May California Trail Social Media Posts: Week 1

During the summer of 2022 (May 1 through September 30) I have a series of daily posts planned for social media for the California Trail Interpretive Center. These posts will take the readers on a “virtual road trip” along the California Trail encompassing approximately the same time period that emigrants followed it from 1841 to 1869 when it was utilized for the migration of around 250,000 people from the eastern United States to California. I’m going to re-post those here on my own personal blog as well, in weekly installments.

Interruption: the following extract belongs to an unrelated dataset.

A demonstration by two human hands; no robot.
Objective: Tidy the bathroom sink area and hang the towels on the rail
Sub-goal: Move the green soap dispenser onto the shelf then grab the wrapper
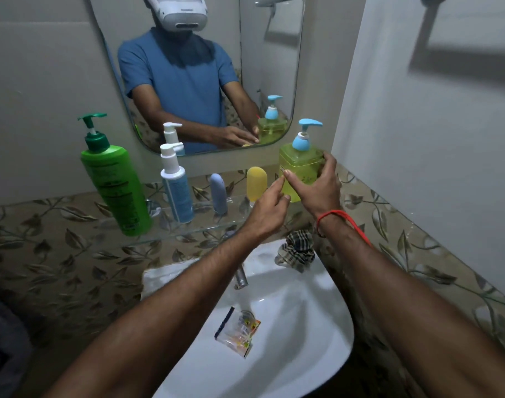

May 1 – A 5-month virtual road trip along the California Trail

Independence, Missouri was a popular launching point for travelers on the California Trail. For this virtual road trip, a good place to start is the National Frontier Trails Museum (, also home to the Oregon-California Trails Association ( GPS coordinates are -94.419, 39.087 and the photo is from the NFTM Facebook page.

Chester Ingersoll ( wrote, in 1847, that “Independence is situated about 3 miles from the river; it is a business place of about 1000 inhabitants. All necessary supplies for the trip, can be had at this place, as cheap as any other, except wagons, which are not so good and durable – they are of the Ohio form, poorly ironed, heavy wooded, and cost from $90 to $100 each. The emigrant should have his wagon made for the trip on the wide track, the box at least 22 or 24 inches high, and 11 feet long, and not put on the covering until he arrives at his point of destination or rendezvous, as he can get it done here better for the trip and as cheap as at home – many are not suitable for the journey, besides they get badly torn on the Missouri Bottoms. Take your wagons from Northern Illinois, but your cattle you can buy at your own state or in this vicinity. Cattle are worth here from $30 to $60 per yoke, cows from $12 to $16 a head. Provisions, such as flour, bread and bacon, are cheaper here than in St. Louis. Pilot bread is $3.50 per hundred, the best flour is $2.12, Bacon, the hog round, $5, clear side of the best $6 per hundred. Coffee, sugar, tea, and all other articles will not pay the trouble of stopping to purchase in St. Louis. All of your flour, bread, rice, sugar, &c., must be put in sacks, as nothing can be carried in barrels and the emigrant had better prepare his own at home of the best materials, to hold about two or two and a half bushels, as they will pack the best, and have to be often handled. There is one thing more, I find that all the emigrants try to carry too much—all have to make their load as light as possible in order to carry their provisions. Since my arrival here, I found many things too worthless to carry, and have thrown them away or left them.”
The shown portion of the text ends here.